### Problem requirements
Going line by line through the data below, report how many lines include the word "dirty", with nothing added.

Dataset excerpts
■ ■ ■ ■ ■ ■ ■

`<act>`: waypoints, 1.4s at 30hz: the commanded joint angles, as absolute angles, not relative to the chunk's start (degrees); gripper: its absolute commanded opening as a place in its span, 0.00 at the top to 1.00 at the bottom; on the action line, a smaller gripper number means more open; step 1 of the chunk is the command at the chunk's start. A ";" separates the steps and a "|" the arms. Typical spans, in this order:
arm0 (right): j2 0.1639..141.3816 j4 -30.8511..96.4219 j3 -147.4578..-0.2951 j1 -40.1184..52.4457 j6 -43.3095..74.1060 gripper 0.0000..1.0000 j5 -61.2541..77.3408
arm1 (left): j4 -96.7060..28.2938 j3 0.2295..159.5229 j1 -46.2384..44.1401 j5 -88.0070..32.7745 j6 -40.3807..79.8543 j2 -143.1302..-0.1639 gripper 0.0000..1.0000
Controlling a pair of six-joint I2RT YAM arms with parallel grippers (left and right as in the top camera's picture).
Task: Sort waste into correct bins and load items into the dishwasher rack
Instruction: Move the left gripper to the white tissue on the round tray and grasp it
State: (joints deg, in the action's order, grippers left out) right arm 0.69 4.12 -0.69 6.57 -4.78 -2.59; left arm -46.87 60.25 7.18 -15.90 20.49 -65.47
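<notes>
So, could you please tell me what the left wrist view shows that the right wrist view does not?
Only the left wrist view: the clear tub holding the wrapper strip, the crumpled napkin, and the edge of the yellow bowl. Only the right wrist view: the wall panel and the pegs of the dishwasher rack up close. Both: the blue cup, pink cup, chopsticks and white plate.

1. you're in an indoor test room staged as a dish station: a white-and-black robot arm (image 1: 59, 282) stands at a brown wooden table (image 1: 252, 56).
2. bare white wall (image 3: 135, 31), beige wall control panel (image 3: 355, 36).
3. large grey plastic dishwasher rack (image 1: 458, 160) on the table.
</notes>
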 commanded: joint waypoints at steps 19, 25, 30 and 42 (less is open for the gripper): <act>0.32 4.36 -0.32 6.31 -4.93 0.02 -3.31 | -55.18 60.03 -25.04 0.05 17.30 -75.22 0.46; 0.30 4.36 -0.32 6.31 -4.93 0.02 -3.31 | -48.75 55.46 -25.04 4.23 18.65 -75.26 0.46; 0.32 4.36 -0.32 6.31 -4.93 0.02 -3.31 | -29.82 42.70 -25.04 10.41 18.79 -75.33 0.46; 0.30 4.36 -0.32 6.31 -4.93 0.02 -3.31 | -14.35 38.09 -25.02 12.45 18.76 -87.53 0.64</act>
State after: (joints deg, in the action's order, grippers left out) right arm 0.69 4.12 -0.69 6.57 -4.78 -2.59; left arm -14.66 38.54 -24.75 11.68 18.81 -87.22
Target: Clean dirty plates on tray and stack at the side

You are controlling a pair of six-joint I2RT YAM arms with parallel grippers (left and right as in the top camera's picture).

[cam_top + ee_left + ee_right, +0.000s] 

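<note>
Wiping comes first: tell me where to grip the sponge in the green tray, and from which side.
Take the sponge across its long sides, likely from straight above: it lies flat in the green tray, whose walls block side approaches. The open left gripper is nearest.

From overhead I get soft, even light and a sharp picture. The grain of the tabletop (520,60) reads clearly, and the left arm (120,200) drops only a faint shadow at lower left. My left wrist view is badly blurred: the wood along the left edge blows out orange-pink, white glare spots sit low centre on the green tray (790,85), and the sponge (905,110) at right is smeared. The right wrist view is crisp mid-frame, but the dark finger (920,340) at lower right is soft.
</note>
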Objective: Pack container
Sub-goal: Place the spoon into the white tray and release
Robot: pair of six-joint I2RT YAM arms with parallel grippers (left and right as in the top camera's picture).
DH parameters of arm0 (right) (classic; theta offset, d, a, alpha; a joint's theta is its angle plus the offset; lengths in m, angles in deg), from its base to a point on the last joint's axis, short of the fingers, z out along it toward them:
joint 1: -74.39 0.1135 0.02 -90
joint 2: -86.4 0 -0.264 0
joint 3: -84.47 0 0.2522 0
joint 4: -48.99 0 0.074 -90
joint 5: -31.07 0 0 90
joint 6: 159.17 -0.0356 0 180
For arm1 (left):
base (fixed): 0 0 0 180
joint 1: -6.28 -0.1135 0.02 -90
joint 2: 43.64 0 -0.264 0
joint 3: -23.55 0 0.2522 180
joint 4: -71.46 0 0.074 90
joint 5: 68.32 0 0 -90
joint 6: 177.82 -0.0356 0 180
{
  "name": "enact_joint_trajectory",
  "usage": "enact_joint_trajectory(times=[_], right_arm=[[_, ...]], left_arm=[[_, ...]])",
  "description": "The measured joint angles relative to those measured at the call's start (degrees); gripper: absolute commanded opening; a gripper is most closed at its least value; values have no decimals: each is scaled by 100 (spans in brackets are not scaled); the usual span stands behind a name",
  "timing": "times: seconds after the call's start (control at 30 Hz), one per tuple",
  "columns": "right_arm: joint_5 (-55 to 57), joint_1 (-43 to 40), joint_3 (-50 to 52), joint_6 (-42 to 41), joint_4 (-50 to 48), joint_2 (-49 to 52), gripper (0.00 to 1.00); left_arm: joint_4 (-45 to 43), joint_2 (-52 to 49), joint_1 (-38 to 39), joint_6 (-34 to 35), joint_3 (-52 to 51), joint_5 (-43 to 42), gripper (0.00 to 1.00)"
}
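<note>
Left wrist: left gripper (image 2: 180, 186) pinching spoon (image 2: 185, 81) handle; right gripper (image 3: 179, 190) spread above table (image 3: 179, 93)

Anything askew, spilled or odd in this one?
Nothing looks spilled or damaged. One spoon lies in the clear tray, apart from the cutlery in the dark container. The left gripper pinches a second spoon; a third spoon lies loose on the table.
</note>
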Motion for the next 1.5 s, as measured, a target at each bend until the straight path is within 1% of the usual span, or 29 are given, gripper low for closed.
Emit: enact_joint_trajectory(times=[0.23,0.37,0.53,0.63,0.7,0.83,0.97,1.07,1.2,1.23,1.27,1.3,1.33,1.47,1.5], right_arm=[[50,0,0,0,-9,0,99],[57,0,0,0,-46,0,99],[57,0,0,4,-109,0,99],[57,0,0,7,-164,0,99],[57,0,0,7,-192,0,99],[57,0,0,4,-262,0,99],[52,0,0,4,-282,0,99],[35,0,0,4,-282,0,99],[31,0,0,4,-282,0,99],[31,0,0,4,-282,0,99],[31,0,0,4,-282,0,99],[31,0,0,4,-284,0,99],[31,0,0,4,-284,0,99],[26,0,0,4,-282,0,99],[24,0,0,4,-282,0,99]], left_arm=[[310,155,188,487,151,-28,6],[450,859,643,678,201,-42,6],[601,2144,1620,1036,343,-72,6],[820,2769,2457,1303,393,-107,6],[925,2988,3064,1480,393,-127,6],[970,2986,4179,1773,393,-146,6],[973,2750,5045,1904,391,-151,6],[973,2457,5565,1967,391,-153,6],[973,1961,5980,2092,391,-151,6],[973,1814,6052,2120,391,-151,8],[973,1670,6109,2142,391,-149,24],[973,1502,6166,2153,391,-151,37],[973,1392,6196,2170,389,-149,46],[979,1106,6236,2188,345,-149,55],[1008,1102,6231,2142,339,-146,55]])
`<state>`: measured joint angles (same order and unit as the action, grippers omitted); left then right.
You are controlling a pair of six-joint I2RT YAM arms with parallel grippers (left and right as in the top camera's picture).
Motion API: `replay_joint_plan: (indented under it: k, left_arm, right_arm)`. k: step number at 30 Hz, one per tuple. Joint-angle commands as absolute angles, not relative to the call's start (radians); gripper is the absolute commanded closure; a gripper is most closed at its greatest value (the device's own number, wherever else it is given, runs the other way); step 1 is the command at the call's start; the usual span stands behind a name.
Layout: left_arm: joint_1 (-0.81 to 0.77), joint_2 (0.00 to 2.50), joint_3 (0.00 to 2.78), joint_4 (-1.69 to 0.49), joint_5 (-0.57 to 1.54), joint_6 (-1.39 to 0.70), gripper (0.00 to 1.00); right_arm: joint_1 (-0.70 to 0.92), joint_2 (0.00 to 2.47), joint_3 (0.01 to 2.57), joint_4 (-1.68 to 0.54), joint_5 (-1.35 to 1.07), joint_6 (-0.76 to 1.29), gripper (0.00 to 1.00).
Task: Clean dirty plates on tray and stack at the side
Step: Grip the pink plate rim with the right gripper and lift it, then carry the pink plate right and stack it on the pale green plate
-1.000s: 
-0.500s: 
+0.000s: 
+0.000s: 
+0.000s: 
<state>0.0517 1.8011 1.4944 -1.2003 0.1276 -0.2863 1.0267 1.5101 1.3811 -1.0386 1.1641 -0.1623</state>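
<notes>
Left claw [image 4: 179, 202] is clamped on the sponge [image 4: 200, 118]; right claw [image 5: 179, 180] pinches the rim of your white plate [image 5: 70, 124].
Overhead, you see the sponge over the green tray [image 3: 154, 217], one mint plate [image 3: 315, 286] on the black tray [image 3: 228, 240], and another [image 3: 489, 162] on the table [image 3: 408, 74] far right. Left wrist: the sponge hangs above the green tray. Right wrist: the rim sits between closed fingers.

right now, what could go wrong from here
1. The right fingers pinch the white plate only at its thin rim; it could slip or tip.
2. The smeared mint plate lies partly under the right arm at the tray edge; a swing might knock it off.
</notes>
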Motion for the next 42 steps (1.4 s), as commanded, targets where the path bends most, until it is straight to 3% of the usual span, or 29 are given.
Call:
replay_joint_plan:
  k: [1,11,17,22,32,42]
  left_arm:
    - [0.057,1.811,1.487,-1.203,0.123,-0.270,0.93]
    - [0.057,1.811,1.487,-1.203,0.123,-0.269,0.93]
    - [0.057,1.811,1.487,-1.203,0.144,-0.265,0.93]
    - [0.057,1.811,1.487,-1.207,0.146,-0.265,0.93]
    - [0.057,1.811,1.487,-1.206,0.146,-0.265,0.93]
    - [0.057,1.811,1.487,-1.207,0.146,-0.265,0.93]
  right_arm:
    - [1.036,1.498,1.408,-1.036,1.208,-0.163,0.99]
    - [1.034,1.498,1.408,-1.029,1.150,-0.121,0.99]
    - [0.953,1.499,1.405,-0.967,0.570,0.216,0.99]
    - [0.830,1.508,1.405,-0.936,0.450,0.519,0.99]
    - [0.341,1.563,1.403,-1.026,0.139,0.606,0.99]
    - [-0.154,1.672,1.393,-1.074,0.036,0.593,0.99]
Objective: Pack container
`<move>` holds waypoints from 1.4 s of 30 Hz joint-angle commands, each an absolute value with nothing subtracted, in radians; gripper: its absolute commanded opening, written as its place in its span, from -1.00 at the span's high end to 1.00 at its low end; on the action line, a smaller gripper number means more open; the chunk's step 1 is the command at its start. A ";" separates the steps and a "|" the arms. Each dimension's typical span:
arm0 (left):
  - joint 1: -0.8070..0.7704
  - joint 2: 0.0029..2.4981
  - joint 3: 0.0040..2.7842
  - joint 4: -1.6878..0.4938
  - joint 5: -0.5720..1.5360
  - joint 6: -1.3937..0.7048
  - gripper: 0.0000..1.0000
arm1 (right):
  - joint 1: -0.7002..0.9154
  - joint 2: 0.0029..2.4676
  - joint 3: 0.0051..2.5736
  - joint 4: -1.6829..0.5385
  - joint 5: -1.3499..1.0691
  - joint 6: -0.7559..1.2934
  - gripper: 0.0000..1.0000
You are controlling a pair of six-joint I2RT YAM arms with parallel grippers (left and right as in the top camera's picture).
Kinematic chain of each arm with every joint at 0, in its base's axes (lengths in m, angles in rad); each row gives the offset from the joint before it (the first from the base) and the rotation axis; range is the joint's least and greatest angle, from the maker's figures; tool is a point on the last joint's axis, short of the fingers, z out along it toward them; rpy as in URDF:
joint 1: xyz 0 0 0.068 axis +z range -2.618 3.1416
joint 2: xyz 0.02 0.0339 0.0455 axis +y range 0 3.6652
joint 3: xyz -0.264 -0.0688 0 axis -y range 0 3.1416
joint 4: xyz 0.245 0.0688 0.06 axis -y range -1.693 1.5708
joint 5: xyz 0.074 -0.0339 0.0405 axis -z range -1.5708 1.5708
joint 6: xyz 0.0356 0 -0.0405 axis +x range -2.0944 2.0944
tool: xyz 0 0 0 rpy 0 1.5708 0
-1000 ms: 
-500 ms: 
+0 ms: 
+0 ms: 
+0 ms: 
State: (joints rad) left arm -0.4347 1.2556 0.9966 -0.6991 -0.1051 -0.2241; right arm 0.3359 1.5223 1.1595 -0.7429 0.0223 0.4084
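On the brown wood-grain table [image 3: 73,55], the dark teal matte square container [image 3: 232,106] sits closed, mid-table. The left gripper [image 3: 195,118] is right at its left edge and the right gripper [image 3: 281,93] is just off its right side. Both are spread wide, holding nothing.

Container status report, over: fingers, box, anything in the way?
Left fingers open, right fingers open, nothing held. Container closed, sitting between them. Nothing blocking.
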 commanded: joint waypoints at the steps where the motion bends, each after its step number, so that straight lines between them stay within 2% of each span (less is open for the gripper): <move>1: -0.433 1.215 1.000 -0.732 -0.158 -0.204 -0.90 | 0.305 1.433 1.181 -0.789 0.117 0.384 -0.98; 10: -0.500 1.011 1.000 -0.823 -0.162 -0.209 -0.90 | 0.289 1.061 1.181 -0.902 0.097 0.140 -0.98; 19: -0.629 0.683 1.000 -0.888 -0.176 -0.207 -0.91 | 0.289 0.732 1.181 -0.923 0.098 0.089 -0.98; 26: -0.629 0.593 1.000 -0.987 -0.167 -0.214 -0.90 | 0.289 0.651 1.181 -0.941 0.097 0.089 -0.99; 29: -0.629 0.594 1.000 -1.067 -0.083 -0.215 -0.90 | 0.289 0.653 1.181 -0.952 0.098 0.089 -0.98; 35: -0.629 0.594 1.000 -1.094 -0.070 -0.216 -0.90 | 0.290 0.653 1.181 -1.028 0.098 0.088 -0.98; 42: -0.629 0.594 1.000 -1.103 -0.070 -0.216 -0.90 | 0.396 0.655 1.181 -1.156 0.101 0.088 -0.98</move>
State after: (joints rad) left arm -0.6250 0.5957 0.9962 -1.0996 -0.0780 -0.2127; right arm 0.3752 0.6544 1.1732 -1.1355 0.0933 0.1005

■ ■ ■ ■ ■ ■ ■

### Solution for this exercise
2